*EXERCISE BRIEF*.
Copy every line below precisely as it appears.

*SUPPLIED INFORMATION*.
※

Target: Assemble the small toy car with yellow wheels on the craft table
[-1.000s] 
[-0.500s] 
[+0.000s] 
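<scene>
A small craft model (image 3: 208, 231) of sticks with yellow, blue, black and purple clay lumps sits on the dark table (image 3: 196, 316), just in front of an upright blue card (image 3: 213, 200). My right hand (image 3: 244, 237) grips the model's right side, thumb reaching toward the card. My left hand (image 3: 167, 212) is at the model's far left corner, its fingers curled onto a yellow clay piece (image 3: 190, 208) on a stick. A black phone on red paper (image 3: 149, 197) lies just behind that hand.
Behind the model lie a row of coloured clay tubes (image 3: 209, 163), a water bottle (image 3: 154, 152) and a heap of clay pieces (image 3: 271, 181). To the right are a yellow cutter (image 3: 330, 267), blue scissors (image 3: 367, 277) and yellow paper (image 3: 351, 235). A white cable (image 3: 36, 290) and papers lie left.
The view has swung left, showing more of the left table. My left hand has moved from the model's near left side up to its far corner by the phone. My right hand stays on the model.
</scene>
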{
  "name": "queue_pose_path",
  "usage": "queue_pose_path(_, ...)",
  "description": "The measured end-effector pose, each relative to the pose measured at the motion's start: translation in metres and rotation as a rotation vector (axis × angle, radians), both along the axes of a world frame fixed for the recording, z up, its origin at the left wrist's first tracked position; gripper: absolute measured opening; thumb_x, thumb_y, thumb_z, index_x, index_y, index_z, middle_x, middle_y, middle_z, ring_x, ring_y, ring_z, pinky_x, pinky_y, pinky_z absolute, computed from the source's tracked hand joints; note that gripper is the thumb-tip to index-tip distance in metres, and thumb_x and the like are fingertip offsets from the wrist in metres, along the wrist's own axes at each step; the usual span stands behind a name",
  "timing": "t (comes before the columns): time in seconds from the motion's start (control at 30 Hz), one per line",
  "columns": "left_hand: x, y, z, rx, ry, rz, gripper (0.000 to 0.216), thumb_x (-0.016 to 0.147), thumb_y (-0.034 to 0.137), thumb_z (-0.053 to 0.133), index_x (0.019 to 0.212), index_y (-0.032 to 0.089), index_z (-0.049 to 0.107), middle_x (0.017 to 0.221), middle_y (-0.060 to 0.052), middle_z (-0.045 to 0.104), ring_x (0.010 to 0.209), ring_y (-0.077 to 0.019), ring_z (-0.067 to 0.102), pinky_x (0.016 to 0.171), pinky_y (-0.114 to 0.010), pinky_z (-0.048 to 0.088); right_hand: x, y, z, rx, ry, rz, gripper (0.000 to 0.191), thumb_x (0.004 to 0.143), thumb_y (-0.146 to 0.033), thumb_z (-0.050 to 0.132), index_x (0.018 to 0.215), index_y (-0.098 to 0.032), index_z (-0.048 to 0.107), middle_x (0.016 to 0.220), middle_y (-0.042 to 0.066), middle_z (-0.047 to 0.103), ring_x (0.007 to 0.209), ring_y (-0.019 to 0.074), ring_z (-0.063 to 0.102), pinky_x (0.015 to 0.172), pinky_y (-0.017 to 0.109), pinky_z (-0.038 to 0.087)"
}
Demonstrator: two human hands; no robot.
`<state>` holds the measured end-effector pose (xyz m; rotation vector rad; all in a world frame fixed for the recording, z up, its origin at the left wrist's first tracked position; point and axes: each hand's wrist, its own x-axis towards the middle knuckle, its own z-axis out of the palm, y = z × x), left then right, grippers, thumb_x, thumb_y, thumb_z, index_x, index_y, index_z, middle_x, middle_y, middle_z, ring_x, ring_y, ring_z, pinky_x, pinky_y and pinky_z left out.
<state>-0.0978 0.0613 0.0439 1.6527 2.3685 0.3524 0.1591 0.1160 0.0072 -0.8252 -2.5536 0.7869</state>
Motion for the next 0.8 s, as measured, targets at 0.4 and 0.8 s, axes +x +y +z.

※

*SOLUTION*.
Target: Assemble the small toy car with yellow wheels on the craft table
[-1.000s] 
[-0.500s] 
[+0.000s] 
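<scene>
A small craft model (image 3: 208, 231) of sticks with yellow, blue, black and purple clay lumps sits on the dark table (image 3: 196, 316), just in front of an upright blue card (image 3: 213, 200). My right hand (image 3: 244, 237) grips the model's right side, thumb reaching toward the card. My left hand (image 3: 167, 212) is at the model's far left corner, its fingers curled onto a yellow clay piece (image 3: 190, 208) on a stick. A black phone on red paper (image 3: 149, 197) lies just behind that hand.
Behind the model lie a row of coloured clay tubes (image 3: 209, 163), a water bottle (image 3: 154, 152) and a heap of clay pieces (image 3: 271, 181). To the right are a yellow cutter (image 3: 330, 267), blue scissors (image 3: 367, 277) and yellow paper (image 3: 351, 235). A white cable (image 3: 36, 290) and papers lie left.
The view has swung left, showing more of the left table. My left hand has moved from the model's near left side up to its far corner by the phone. My right hand stays on the model.
</scene>
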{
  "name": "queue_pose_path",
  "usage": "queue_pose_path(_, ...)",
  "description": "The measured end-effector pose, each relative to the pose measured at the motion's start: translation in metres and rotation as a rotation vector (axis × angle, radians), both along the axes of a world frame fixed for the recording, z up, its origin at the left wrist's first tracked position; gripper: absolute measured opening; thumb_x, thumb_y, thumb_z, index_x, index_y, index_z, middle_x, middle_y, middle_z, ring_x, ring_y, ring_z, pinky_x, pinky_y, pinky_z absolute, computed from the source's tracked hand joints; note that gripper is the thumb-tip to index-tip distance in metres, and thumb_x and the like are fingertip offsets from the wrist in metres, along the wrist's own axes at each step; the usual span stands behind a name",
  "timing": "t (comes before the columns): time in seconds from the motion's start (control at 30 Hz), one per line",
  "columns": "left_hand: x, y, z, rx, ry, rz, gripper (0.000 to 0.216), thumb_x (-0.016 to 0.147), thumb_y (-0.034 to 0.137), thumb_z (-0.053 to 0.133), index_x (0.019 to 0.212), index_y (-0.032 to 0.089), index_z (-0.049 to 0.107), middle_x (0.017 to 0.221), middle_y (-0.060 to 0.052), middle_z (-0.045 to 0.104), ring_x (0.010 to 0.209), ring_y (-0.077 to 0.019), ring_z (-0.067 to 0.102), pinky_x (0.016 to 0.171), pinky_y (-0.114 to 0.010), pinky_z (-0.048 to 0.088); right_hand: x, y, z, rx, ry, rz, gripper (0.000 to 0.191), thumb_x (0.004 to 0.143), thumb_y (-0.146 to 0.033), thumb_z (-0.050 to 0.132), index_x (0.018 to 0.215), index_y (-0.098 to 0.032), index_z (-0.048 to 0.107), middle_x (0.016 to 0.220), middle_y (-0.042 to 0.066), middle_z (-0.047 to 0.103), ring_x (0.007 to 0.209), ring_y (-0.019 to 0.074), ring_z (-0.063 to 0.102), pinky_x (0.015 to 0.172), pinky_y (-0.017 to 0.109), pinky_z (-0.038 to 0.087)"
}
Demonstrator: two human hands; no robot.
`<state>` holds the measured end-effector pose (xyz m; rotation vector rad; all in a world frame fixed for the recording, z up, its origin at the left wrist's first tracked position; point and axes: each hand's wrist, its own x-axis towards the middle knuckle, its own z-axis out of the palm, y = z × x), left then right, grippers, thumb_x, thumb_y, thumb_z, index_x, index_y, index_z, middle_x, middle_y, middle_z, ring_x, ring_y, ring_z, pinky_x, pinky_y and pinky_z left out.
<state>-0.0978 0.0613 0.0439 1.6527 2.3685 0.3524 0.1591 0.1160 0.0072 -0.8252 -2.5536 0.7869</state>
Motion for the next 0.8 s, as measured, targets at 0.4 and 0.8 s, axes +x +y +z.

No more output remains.